Has the start of the hoilday season brought on feelings of stress or anxiety? Have these feelings led to bouts of depression? Are your nights filled with tossing and turning because your mind can't shut down? Guess what? You're not alone. Harvard Medical School shared in a recent study that sixty-two percent of people report feeling stressed during the hoilday season. In another study, The American Psychological Association says that Major depressive disorder (MDD) is one of the world's most common mental health disorders, and MDD is higher during the holidays.

Thankfully, several options are available to decrease stress and add more bliss. These alternatives are merely adding a yoga and meditation practice into your life. We already know that yoga's physical exercise can improve flexibility, mobility, and overall body strength.
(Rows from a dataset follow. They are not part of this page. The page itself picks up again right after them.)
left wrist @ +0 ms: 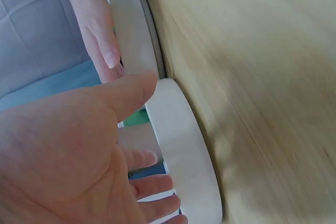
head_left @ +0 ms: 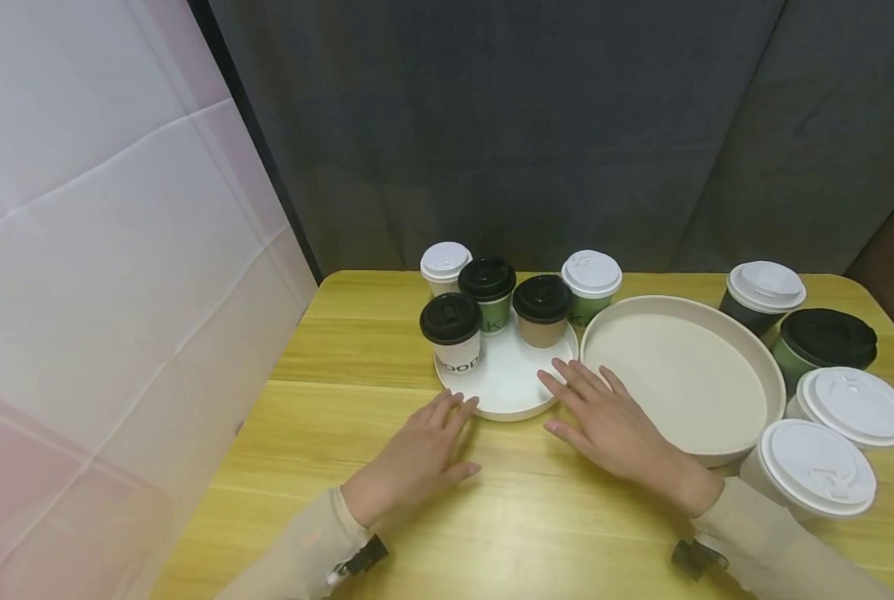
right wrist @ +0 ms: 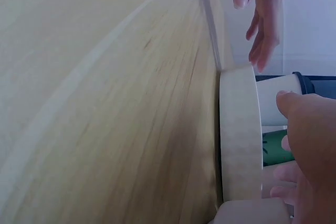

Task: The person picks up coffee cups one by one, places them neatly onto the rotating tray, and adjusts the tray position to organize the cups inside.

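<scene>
A small white round tray (head_left: 508, 387) bears three black-lidded paper cups: a white cup (head_left: 457, 354), a green cup (head_left: 495, 315) and a brown cup (head_left: 541, 332). My left hand (head_left: 420, 454), fingers extended, is at the tray's front left edge; whether it touches the rim I cannot tell. Over the tray's right edge my right hand (head_left: 600, 417) spreads its fingers, near the larger cream tray (head_left: 675, 375), which has nothing on it. In the left wrist view the left palm (left wrist: 58, 150) shows with nothing in it. The right hand (right wrist: 310, 140) likewise holds nothing.
Behind the small tray stand a white-lidded cup (head_left: 445, 265) and a white-lidded green cup (head_left: 591, 283). Several larger lidded cups, among them a black-lidded green one (head_left: 825, 342) and a white one (head_left: 814, 467), line the table's right side. A dark curtain (head_left: 491, 125) hangs behind the wooden table (head_left: 304, 467).
</scene>
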Available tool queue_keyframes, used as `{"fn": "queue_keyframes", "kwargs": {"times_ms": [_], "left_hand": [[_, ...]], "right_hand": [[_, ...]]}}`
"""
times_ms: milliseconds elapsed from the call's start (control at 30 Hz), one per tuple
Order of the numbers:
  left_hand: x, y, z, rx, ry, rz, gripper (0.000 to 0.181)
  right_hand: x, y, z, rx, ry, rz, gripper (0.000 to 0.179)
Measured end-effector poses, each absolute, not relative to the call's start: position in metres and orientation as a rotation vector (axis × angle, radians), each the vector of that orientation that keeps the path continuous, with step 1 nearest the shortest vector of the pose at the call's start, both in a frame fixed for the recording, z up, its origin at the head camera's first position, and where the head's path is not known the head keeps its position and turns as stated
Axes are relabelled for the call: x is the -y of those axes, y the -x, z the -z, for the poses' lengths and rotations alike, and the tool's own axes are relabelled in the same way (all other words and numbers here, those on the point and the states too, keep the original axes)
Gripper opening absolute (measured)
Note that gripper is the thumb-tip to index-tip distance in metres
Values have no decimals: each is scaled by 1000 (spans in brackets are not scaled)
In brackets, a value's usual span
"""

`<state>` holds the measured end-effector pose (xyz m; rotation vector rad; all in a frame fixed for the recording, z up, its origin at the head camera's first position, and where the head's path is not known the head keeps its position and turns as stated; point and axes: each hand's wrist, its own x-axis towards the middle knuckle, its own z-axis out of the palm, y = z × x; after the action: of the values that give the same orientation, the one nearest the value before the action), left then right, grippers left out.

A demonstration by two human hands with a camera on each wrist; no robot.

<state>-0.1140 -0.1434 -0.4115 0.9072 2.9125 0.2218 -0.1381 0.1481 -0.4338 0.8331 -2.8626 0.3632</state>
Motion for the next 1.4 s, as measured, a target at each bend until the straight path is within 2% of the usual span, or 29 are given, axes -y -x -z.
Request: {"fn": "queue_keyframes", "kwargs": {"times_ms": [733, 1033, 1400], "left_hand": [[158, 127, 400, -2875, -912, -254, 77], [157, 140, 338, -2898, -805, -191, 61], [159, 189, 280, -3019, -812, -317, 48]], "right_hand": [[-142, 134, 434, 2836, -894, -359, 65], [-135, 139, 427, 2742, -916, -424, 66], [-109, 153, 398, 2770, -865, -920, 63]]}}
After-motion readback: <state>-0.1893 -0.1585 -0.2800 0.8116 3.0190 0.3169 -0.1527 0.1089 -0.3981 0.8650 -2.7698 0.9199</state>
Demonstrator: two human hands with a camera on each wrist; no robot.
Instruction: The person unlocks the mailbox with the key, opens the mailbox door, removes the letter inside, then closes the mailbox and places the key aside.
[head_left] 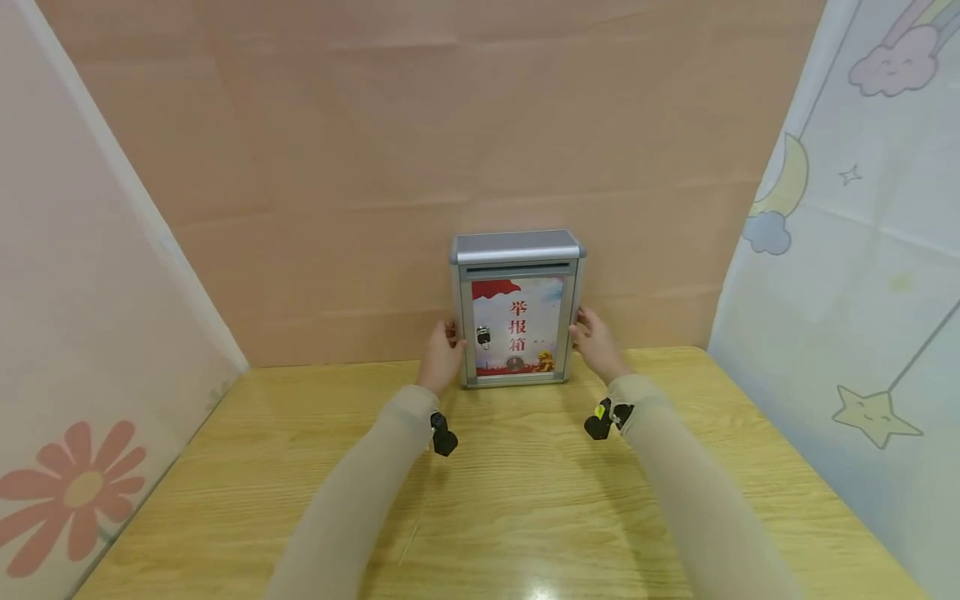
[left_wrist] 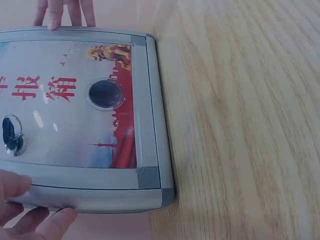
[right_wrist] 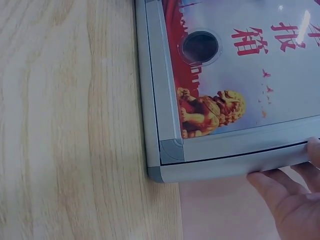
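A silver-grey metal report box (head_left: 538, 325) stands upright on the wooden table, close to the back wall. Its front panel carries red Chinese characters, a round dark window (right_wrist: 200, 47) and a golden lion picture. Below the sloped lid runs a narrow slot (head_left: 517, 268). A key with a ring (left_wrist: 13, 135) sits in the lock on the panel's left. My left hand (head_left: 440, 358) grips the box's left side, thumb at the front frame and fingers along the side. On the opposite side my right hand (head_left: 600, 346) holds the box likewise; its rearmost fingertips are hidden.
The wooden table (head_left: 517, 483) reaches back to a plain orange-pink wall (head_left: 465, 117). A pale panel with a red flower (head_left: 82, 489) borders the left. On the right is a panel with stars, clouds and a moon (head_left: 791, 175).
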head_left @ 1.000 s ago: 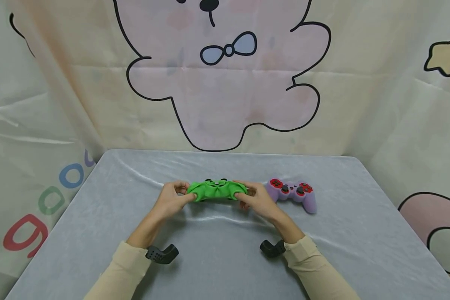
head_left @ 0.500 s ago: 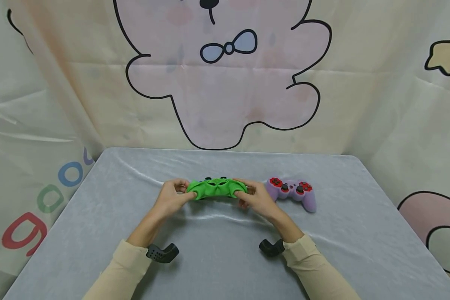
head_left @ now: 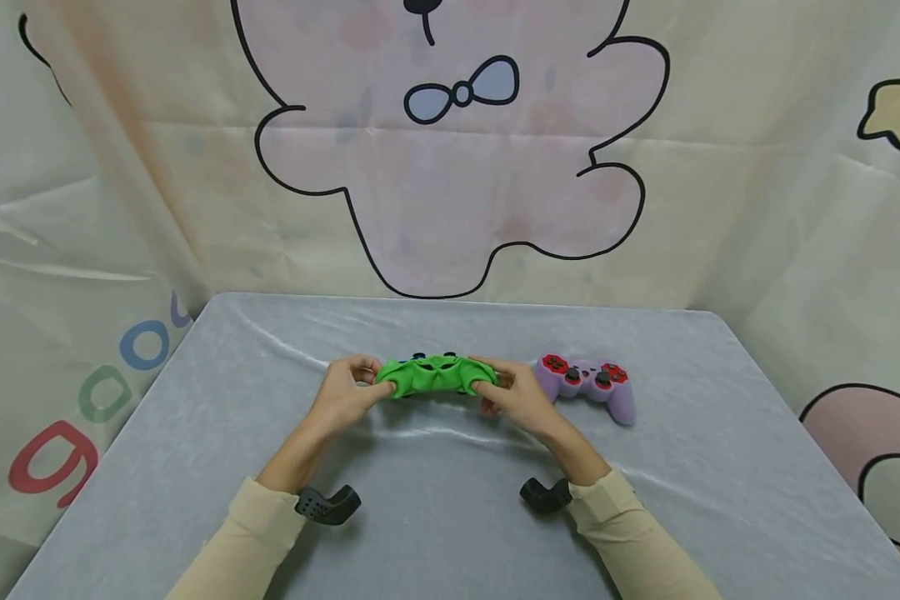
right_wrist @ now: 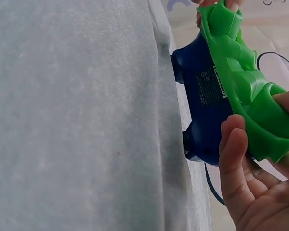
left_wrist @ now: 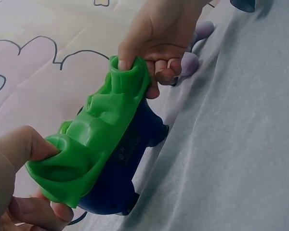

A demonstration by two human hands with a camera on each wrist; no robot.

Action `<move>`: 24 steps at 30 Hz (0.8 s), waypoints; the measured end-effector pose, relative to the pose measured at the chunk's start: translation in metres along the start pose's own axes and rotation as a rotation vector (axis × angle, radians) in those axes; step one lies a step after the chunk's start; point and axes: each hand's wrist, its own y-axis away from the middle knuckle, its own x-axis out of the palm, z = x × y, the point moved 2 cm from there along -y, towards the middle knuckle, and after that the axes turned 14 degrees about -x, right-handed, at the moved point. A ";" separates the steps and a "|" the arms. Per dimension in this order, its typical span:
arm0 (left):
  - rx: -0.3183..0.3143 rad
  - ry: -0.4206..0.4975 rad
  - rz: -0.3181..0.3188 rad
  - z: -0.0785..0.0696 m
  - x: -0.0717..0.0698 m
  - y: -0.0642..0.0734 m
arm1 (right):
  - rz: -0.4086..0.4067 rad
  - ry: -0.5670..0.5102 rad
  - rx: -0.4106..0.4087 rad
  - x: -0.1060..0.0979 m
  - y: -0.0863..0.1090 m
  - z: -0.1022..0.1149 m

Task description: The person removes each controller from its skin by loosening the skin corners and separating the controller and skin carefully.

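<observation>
A green silicone cover (head_left: 435,377) lies over part of a dark blue game controller (left_wrist: 116,185), whose labelled underside is bare in both wrist views. My left hand (head_left: 342,393) pinches the cover's left end, its thumb pressed into the rubber and fingers behind. At the other end my right hand (head_left: 523,402) does the same, thumb sunk in the cover's right grip pocket. The cover is folded and bulging between the thumbs. Both wrist views show the controller tipped on edge, close to the cloth; whether it touches is unclear.
Just right of my right hand lies a purple controller (head_left: 621,407) with red button surrounds and black sticks. A grey cloth (head_left: 435,517) covers the table. Behind it hangs a printed curtain (head_left: 450,200). Black wrist cameras (head_left: 330,505) sit at both cuffs.
Both hands keep their hold on the green cover, almost still. The whole scene shifts slightly with the head camera.
</observation>
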 end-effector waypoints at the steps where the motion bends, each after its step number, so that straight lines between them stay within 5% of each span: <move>1: -0.002 0.002 0.000 0.000 0.000 0.000 | 0.001 0.001 -0.004 0.000 0.000 0.000; 24: -0.028 -0.030 -0.024 -0.007 -0.005 0.007 | 0.007 -0.007 0.007 -0.002 -0.001 0.000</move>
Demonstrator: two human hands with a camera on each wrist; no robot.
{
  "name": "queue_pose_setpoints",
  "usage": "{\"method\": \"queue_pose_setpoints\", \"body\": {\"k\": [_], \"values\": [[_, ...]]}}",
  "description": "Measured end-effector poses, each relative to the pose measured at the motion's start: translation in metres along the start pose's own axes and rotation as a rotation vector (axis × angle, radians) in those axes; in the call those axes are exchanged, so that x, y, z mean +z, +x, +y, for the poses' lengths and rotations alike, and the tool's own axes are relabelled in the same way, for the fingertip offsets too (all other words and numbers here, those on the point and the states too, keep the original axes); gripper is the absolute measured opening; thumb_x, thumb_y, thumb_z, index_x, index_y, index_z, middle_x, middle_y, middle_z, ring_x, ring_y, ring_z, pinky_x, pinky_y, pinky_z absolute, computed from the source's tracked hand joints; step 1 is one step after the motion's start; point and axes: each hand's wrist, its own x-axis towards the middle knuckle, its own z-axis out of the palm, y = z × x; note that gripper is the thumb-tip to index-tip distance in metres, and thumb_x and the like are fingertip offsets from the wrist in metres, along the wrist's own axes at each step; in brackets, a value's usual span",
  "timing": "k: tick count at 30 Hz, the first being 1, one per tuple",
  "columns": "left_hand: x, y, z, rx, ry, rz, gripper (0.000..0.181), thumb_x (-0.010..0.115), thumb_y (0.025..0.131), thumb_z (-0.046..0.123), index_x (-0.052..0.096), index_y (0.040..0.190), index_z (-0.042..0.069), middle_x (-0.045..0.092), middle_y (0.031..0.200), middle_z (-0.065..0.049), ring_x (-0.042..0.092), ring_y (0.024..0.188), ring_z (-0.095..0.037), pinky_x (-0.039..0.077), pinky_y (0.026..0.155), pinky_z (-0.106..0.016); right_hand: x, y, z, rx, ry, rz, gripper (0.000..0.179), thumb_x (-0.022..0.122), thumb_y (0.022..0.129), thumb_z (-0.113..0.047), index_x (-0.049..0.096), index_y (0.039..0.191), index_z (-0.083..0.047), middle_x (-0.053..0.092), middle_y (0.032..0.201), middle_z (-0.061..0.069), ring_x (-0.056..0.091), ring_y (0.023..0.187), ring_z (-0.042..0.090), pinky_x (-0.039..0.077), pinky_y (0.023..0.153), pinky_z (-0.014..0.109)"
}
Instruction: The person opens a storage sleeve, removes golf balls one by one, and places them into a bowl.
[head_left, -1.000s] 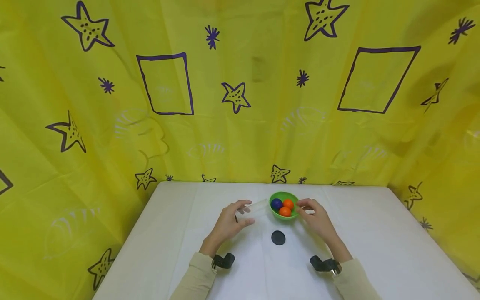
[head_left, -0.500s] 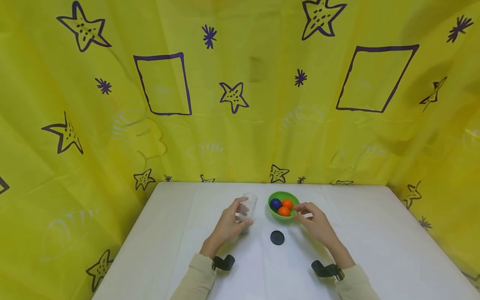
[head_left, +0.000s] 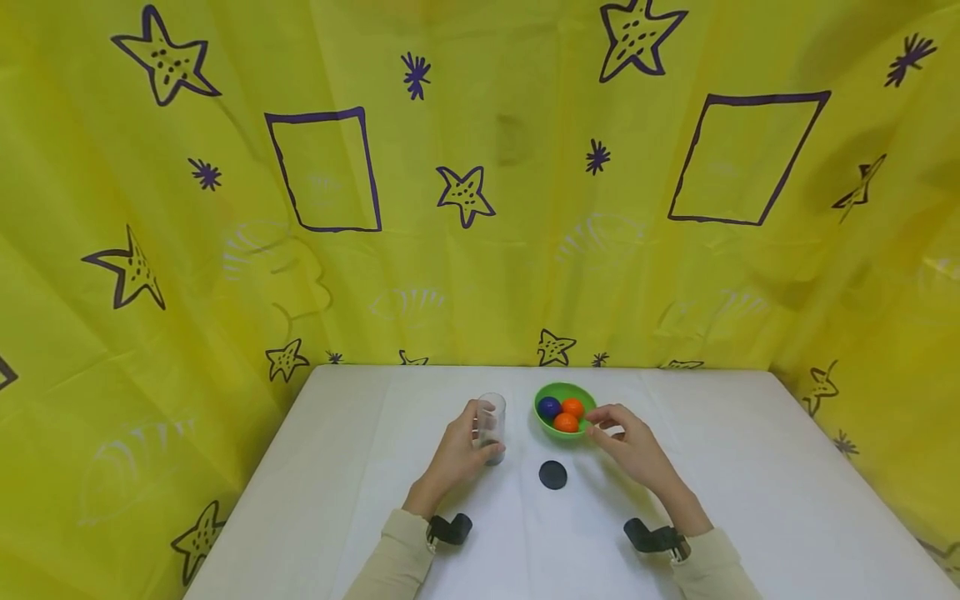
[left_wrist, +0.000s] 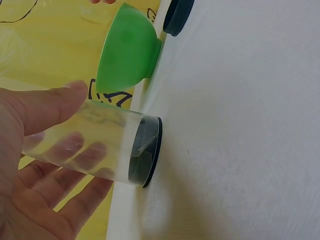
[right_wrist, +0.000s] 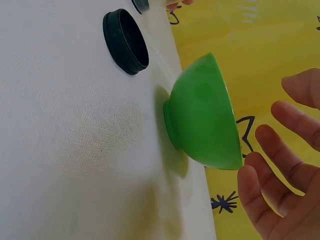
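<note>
In the head view my left hand (head_left: 459, 443) holds a clear plastic cylinder (head_left: 491, 421) upright, thumb on one side and fingers round the other. A dark cap (left_wrist: 146, 152) closes its lower end, at or just above the table; contact is hard to tell. To its right stands a green bowl (head_left: 542, 423) with a blue ball (head_left: 550, 407) and two orange balls (head_left: 566, 422) inside. My right hand (head_left: 632, 437) is at the bowl's right rim, fingers loosely bent and gripping nothing. Both wrist views show the bowl (right_wrist: 202, 117) upright, its contents hidden.
A round black lid (head_left: 553, 475) lies on the white table (head_left: 525, 542) in front of the bowl. The right wrist view shows the lid (right_wrist: 125, 42) with its hollow side up. Behind the table hangs a yellow curtain (head_left: 465, 275) with star drawings.
The clear cylinder has swung from lying tilted toward the bowl to upright, and has come down in my left hand. My right hand has stayed almost still beside the bowl.
</note>
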Motion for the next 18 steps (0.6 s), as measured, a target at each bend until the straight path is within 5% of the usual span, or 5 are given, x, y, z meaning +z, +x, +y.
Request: {"method": "queue_pose_setpoints", "body": {"k": [6,10,18], "values": [[-0.003,0.001,-0.002,-0.051,-0.004,-0.032,0.056,0.081,0.087,0.010,0.050,0.134,0.011,0.064,0.131,-0.018,0.063,0.120,-0.040,0.053,0.100,-0.055,-0.003,0.001,0.001,-0.008,-0.012,-0.016,0.028,0.067,0.100,-0.021,0.066,0.121,-0.003,0.068,0.119,0.015,0.057,0.106,0.022,0.051,0.084,0.024],[-0.011,0.003,-0.006,-0.106,0.022,-0.107,0.059,0.081,0.088,0.018,0.048,0.137,0.016,0.062,0.135,-0.017,0.061,0.124,-0.037,0.051,0.104,-0.055,-0.004,0.002,0.003,0.008,-0.033,-0.032,0.028,0.067,0.100,-0.022,0.066,0.123,-0.005,0.068,0.121,0.012,0.057,0.108,0.022,0.051,0.086,0.025],[-0.049,-0.003,0.002,-0.104,0.179,-0.220,0.057,0.078,0.089,0.021,0.054,0.139,0.007,0.064,0.135,-0.022,0.059,0.127,-0.042,0.047,0.104,-0.059,-0.018,-0.001,0.010,-0.011,-0.095,-0.019,0.026,0.066,0.100,-0.019,0.066,0.121,-0.004,0.069,0.116,0.011,0.061,0.103,0.023,0.053,0.084,0.027]]}}
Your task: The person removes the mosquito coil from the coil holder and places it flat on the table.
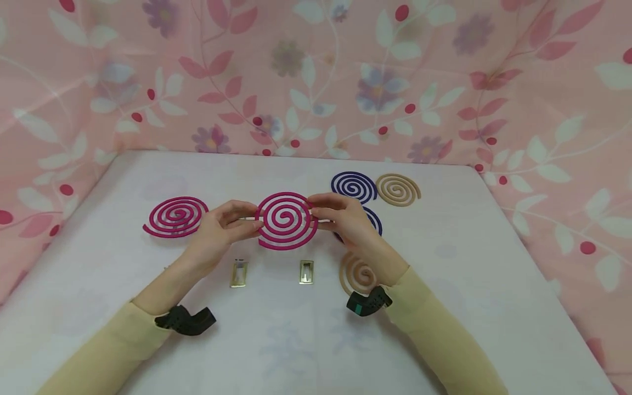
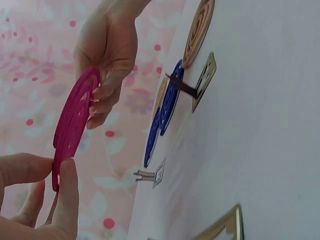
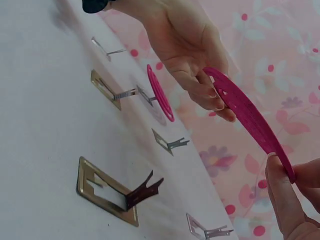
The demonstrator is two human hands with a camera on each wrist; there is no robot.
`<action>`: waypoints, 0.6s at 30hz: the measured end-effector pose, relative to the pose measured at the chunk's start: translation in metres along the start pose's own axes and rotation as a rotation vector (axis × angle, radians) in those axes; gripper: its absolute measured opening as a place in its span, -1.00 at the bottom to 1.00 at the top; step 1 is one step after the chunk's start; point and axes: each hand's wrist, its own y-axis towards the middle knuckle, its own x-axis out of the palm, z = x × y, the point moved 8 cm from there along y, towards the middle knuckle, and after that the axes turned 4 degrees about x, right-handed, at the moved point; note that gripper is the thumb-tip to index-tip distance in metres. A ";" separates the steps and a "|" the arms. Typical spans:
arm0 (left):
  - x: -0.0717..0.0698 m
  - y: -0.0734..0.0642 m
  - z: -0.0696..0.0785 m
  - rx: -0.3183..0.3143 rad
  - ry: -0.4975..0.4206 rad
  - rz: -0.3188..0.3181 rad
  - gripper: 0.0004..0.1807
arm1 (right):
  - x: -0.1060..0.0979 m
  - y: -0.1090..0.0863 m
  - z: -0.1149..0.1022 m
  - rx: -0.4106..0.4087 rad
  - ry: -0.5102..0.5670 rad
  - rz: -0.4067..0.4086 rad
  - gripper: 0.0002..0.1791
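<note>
A pink mosquito coil (image 1: 285,219) is held up over the table between both hands, flat side toward the head camera. My left hand (image 1: 217,230) pinches its left rim between thumb and fingers. On the opposite rim, my right hand (image 1: 353,219) grips with thumb and fingertips. Both wrist views show the held coil (image 2: 75,117) edge-on, clear of the table. A second pink coil (image 1: 178,215) sits raised on a metal coil stand, just left of my left hand. Below the held coil, two small metal stands (image 1: 239,274) lie on the table with prongs bent upward.
Two dark blue coils (image 1: 353,187) and two tan coils (image 1: 398,190) lie on the white table (image 1: 444,307) at the right, some partly hidden by my right arm. Several more upright-pronged stands (image 3: 107,192) show in the right wrist view. A pink floral cloth (image 1: 316,77) hangs behind.
</note>
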 end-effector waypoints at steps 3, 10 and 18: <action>0.014 0.001 -0.003 -0.009 -0.028 0.021 -0.54 | -0.012 -0.006 0.000 -0.016 0.000 0.015 -0.65; 0.045 0.006 -0.008 -0.040 -0.068 0.053 -0.55 | -0.043 -0.019 0.003 -0.012 -0.042 0.070 -0.62; 0.080 0.024 -0.011 -0.007 -0.135 0.063 -0.55 | -0.082 -0.030 0.004 -0.043 -0.087 0.123 -0.58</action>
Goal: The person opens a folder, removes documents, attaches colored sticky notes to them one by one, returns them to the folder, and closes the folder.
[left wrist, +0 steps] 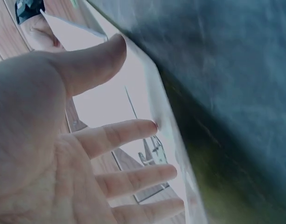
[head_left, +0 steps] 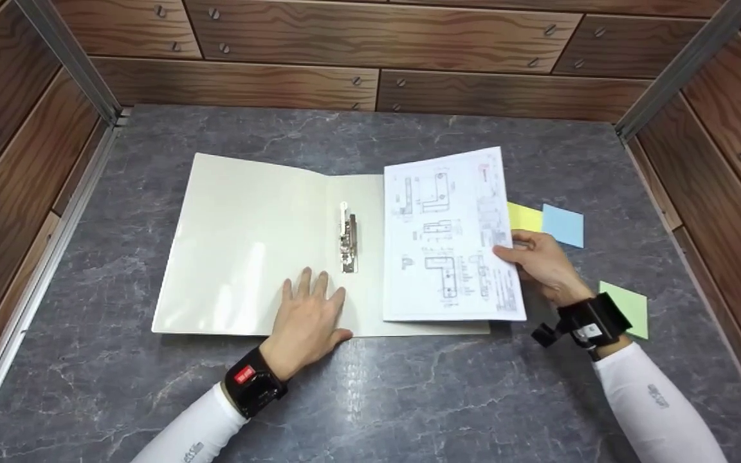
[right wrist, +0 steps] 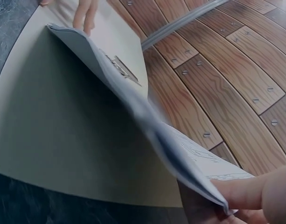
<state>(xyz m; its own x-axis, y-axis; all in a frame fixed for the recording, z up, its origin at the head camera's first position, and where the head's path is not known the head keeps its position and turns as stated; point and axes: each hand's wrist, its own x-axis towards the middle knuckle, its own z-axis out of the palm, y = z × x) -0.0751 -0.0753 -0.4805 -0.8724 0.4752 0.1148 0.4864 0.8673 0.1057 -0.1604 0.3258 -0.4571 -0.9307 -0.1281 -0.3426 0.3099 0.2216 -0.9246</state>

What's incredible is that the popularity of yoga over the last 20 years has brought on many scientific studies showing its numerous psychological benefits.

The APA did a 2017 meta-analysis of 23 interventions looking at the effects of yoga-based treatments on depressive symptoms, overwhelmingly concluding that yoga can now be considered an effective alternative treatment for MDD.

Medical News Today reports that scientists are now learning the mechanisms behind how yoga lowers stress.

Persistent surges of stress hormones, including adrenaline and cortisol, may damage blood vessels and elevate blood pressure.

Research shows that people who practice yoga regularly have low cortisol levels.

Studies have also found that practicing yoga for at least three months may lower cortisol and perceived stress.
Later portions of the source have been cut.